Staff at Banja Luka’s COVID-19 ward of the city’s major hospital warn that hospitalizations have been growing in recent days and might burst at any time.

Other low-vaccination nations in Central and Eastern Europe, such as Bosnia’s neighbors Serbia and Croatia, have been dealing with an outbreak of diseases that has persisted for weeks. Some nations have witnessed the largest numbers since the outbreak began, leading authorities to consider increasing anti-virus regulations hesitantly.

“What we’ve seen in the last few days is that the epidemic situation is worsening,” Danijel Djokic, head of the COVID-19 ward at Banja Luka’s University Clinical Center, said.

“We can predict that our numbers would climb too,” he told The Associated Press on Thursday, based on the circumstances in surrounding nations.

For COVID patients, the facility has a baseline 300-bed capacity, of which 223 have already been occupied, including 32 in critical care. When prior surges occurred, the hospital was able to progressively extend its capacity to 700 beds.

Other sections of Bosnia and Herzegovina have also seen an upsurge in new illnesses, with roughly 1,000 new cases each day recorded on Thursday.

As a result, officials in Sarajevo’s capital have increased vaccine options, ordered schools to provide vaccination classes, and stated that they are watching the situation for possible further limitations if the virus spreads out of control.

Most governments in Central and Eastern Europe have been hesitant to resort to lockdowns, preferring instead to use COVID-19 passes and pro-vaccination campaigns to increase vaccination rates. Bosnia’s immunization rate is about 20% of its 3.2 million inhabitants, which is among the lowest in Europe.

Most of their current patients, according to doctors in Banja Luka, have not been vaccinated at all or have only gotten one dosage. Vaccinated persons that end up in the hospital are frequently older and have a better clinical status that does not usually result in death, according to Dr. Djokic.

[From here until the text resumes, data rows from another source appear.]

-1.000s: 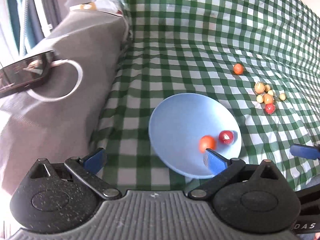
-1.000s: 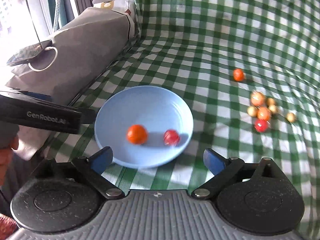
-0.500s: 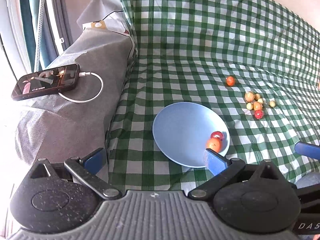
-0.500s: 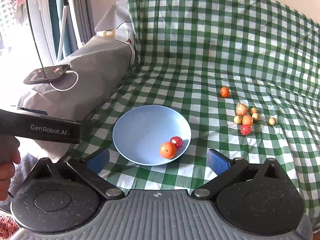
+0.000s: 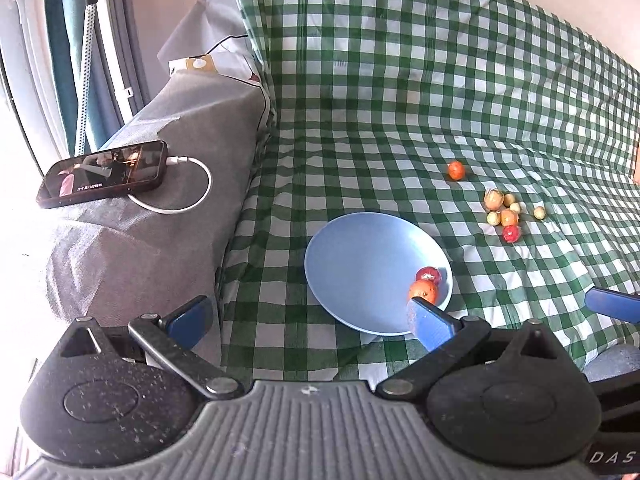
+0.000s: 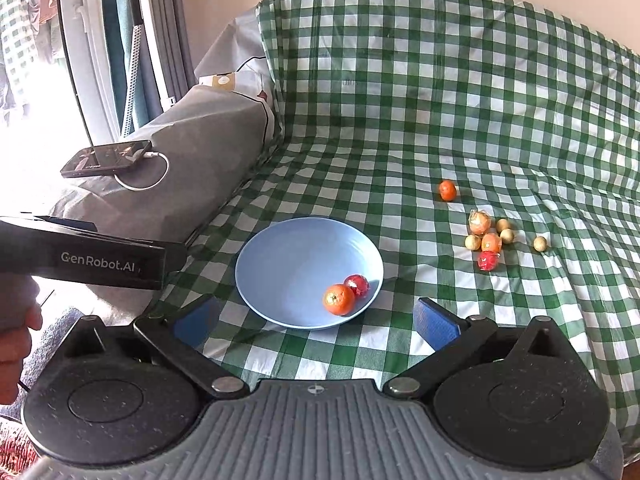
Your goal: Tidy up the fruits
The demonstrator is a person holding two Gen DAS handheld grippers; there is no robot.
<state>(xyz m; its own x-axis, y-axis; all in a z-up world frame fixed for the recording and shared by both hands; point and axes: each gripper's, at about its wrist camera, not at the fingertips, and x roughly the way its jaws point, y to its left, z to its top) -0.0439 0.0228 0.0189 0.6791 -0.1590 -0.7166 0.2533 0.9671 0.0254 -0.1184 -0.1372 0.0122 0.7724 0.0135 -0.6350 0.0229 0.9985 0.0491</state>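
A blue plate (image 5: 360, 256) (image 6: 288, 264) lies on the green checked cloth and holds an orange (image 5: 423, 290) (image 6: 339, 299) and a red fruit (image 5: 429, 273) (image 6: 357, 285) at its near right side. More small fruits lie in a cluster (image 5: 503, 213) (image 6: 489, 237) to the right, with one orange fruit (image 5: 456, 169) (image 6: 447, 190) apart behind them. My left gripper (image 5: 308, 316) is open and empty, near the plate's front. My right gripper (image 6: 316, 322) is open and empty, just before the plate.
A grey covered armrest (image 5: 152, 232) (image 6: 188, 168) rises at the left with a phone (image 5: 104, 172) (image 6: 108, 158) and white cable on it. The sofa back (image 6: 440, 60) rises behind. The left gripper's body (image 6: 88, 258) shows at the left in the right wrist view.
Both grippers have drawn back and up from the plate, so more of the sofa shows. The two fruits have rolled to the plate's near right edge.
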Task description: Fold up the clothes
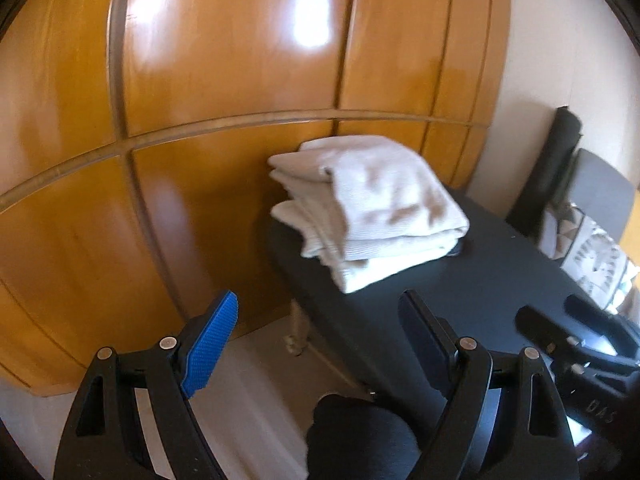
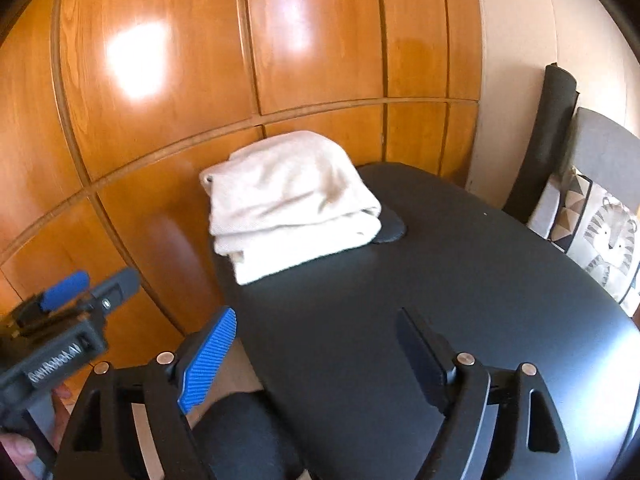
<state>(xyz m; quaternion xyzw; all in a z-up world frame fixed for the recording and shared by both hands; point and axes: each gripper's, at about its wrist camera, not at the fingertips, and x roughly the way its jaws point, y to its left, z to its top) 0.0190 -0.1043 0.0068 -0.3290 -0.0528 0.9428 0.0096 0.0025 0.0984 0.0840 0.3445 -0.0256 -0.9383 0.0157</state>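
Left wrist: both claws (image 1: 316, 344) (image 2: 316, 350) gape empty; folded cloth (image 1: 368, 208) hides dark item beneath.

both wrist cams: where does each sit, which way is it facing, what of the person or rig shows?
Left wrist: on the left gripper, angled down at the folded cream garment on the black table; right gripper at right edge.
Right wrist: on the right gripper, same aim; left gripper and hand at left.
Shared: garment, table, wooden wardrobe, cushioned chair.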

“I’d want to use this occasion to emphasize once more that immunization, with any vaccine in particular, is the only and safest strategy to combat COVID-19 infection and this pandemic,” he stated.

Bosnia has struggled during the epidemic, already reeling from the devastation caused by a 1992-95 conflict that killed over 100,000 people. Reports of wrongdoing in the acquisition of equipment for COVID-19 wards have prompted a state prosecutor’s investigation into an already ailing health system.

Bosnia has had over 250,000 confirmed infections and over 11,000 deaths, making it one of Europe’s highest death rates per capita.

“I would undoubtedly have a terrible time pulling through if I wasn’t vaccinated,” Marinko Ucur, a patient, told the Associated Press from his hospital bed, speaking through an oxygen mask. “The disease’s consequences would have been considerably more severe on me.”

Ucur said that despite taking precautions and protecting himself from the virus, he was still afflicted.

“I’m not sure how I acquired it,” he said. “All I know is that this delta variety is extremely contagious and that individuals are catching it at an alarming rate.”

Apart from poor vaccination rates, researchers blame the region’s recent outbreaks on the extremely infectious delta form, as well as widespread disregard for anti-virus guidelines to wear face masks indoors, keep a safe distance, and avoid crowds.

Rajko Milunovic, 43, a COVID-19 patient in Banja Luka, claimed he has not been vaccinated but would do so as soon as he is released from the hospital. Many people in Bosnia and Herzegovina are vaccine skeptics, owing to widespread mistrust of the government and the spread of anti-vaccination conspiracy theories.

“You only comprehend how serious this illness is when you feel it on your skin, on yourself,” he added. “Now I see everything clearly. I’ll be vaccinated as soon as I get out of here. “I believe the vaccination is beneficial.”